Export Transkribus documents

This opens a configuration modal. In order for your collection to be correctly imported into Arkindex, you need to select the following options:

  • Standard export in the select menu at the top;
  • Images and Page XML as the formats to be included in the export.

Make sure that the Alto XML checkbox is unchecked, by expanding the “Expand more formats” menu.

Export configuration

You can then click the Start export button. More or less immediately, depending on the number of images you are exporting, the configuration modal will close and a notification will appear, informing you that your export has started, and that you will receive an email containing a link to download the exported archive when it is ready.

Export start notification

Info

The export generates one ZIP file per exported document/folder, so you will receive as many emails and end up with as many archives as the number of exported documents.

Using the desktop application

Warning

Transkribus have announced they will no longer be maintaining the desktop client, which means these instructions may cease to be valid in the future, if something changes or is disabled in Transkribus.
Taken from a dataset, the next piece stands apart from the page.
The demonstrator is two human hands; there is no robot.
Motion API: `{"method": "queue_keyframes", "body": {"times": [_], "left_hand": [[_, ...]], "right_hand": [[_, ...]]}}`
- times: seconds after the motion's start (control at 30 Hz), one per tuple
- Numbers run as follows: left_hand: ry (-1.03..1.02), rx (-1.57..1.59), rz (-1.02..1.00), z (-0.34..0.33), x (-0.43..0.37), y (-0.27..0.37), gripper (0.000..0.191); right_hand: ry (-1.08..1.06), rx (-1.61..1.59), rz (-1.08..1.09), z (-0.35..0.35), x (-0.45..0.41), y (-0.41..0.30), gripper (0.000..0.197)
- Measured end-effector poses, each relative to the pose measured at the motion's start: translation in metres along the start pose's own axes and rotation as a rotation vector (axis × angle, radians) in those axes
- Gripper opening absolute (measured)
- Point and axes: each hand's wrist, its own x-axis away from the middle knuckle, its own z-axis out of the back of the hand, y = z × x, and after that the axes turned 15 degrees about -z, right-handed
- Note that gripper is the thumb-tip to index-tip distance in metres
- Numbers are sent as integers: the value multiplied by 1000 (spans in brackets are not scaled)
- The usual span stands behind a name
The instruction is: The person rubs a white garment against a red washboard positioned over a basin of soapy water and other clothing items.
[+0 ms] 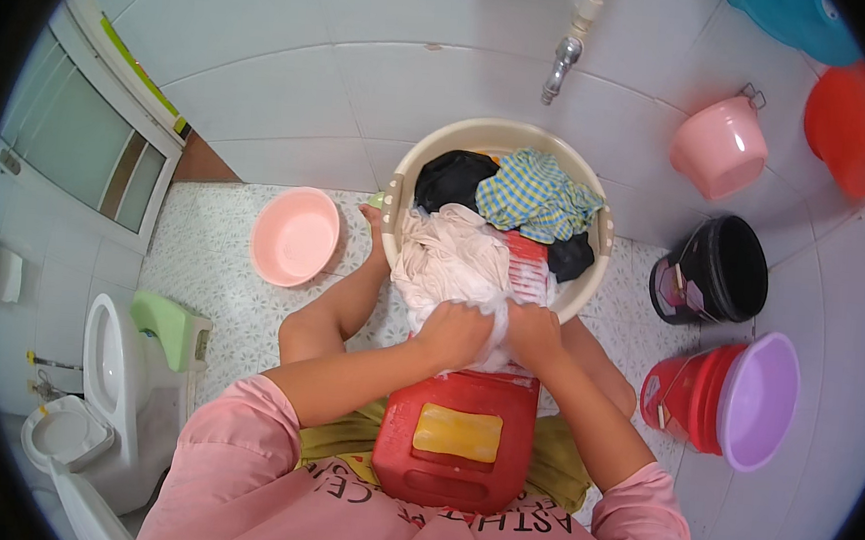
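Observation:
My left hand (pixel 456 335) and my right hand (pixel 532 334) are side by side, both closed on the soapy end of a light cream garment (pixel 456 253). The cloth lies over a red plastic washboard (pixel 527 265), whose ridges carry suds. The board's top end rests against my lap, with a yellow bar of soap (pixel 458 433) in its tray. Its lower end stands in a large beige basin (pixel 499 130), which also holds black cloth (pixel 454 180) and a blue and yellow checked cloth (pixel 535 196). My fingertips are partly hidden by foam.
A pink basin (pixel 295 237) is on the tiled floor at left, near a green stool (pixel 165 326) and a toilet (pixel 106 360). At right are a black bucket (pixel 711 271) and a red bucket (pixel 687 397) with a purple basin (pixel 760 402). A tap (pixel 563 65) juts from the wall.

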Motion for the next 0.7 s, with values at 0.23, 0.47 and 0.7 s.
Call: {"method": "queue_keyframes", "body": {"times": [0.23,0.47,0.7], "left_hand": [[141,-4,81,-32,-44,-41,14],[219,-124,71,-47,-68,-68,15],[-38,48,39,1,-8,-9,22]], "right_hand": [[282,6,-120,-36,-55,8,13],[317,105,-172,-38,-90,11,11],[185,22,14,-9,-6,-1,10]]}}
You can export your documents from the web interface instead.

You can export collections from the Transkribus desktop client. Once logged in, you can export any of the collections you have access to.

First, open one of the documents from that collection. Then, click on the Export document button in the toolbar, or use Main MenuDocumentExport document.

The Export document button

In the dialog box, in the Server export tab, click on Current collection to export the whole collection. If you want to restrict the export to a few documents, click on Choose documents to export to select them.

Make sure that the following options are selected:

  • Only the Transkribus Document export format is selected;
  • The Mets tab is selected;
  • The Image type field is set to Original;
  • Export Page and Export Image are checked;
  • Use word layer and Do blackening are unchecked.

Other options are not relevant for Arkindex imports.

Example of a properly configured export

Once your configuration is complete, click on OK to start the export. You will receive an email with a link to a single ZIP archive that contains all your exported documents.

Import ZIP files into Arkindex

Once you have downloaded your ZIP files, you can import them to Arkindex using the file import.